Task details: For the listing below, how many lines contain the word "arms"? Answer with only that figure.

-- Information provided follows --

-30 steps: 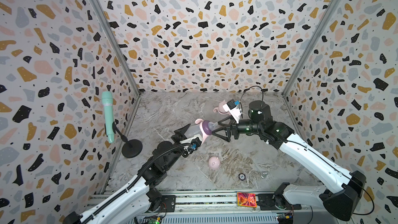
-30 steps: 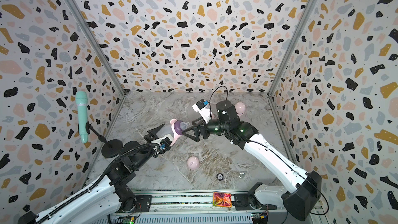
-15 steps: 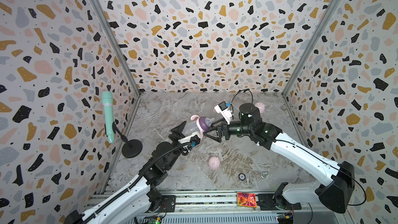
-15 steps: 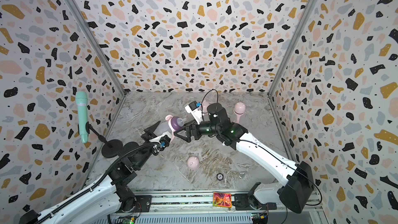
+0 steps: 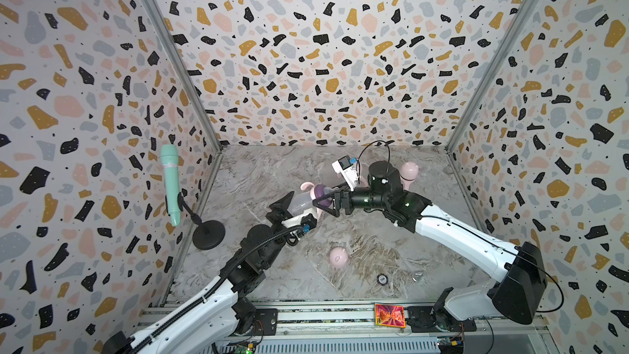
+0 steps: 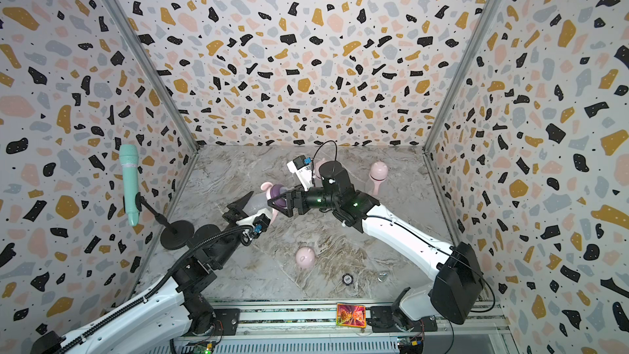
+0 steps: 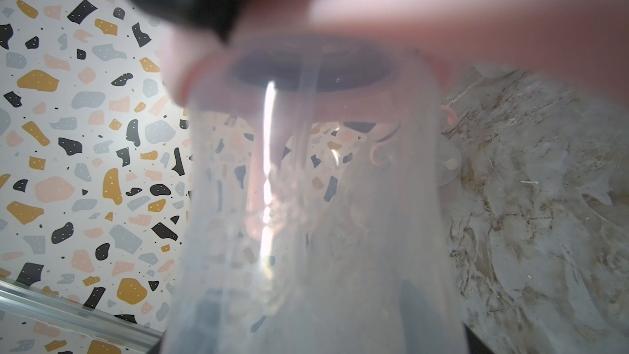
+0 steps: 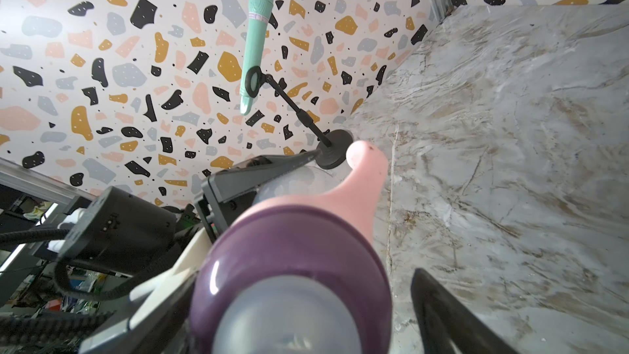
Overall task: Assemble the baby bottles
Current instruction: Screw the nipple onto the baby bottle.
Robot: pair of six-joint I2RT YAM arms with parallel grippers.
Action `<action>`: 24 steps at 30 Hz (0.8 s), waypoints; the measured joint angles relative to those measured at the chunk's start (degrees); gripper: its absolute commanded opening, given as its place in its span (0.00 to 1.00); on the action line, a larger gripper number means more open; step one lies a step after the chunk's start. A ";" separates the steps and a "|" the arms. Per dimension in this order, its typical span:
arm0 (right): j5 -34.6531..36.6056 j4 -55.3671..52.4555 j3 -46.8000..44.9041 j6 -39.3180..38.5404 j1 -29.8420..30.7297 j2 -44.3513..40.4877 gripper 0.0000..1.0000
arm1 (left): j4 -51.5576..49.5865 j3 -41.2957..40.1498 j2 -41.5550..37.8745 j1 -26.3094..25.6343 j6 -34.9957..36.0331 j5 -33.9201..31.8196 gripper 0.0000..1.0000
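Note:
In both top views my left gripper (image 5: 292, 206) (image 6: 245, 206) is shut on the clear body of a baby bottle (image 5: 301, 201) (image 6: 257, 203), held tilted above the floor. The bottle wears a purple collar (image 5: 321, 194) (image 8: 289, 250) and a pink handle ring (image 5: 306, 186) (image 8: 360, 178). My right gripper (image 5: 323, 202) (image 8: 299, 318) is open, its jaws on either side of the collar, and one finger (image 8: 449, 318) stands clear of it. The bottle's body fills the left wrist view (image 7: 313, 216). A loose pink cap (image 5: 338, 257) (image 6: 304, 256) lies on the floor. A capped bottle (image 5: 408, 171) (image 6: 377, 171) stands at the back right.
A mint-green microphone (image 5: 170, 182) hangs on a black stand with a round base (image 5: 208, 234) by the left wall. A small black disc (image 5: 382, 279) and a metal ring (image 5: 417, 276) lie near the front. A red card (image 5: 389, 315) sits on the front rail.
My right gripper has moved left along the bottle's axis until its jaws straddle the purple collar. The left gripper has kept hold of the bottle, almost in place.

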 measured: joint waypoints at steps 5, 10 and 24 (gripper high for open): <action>-0.24 1.90 0.35 1.38 0.28 0.90 0.79 | 0.13 0.00 0.55 0.00 0.02 -0.35 0.11; -0.55 1.95 1.09 2.21 0.33 2.43 0.72 | 0.35 -0.04 0.87 0.00 0.09 -0.94 0.14; 0.63 -2.49 2.64 -1.95 -0.02 2.43 0.18 | 2.34 -1.81 0.81 0.00 -0.72 0.55 0.93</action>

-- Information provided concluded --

Result: 2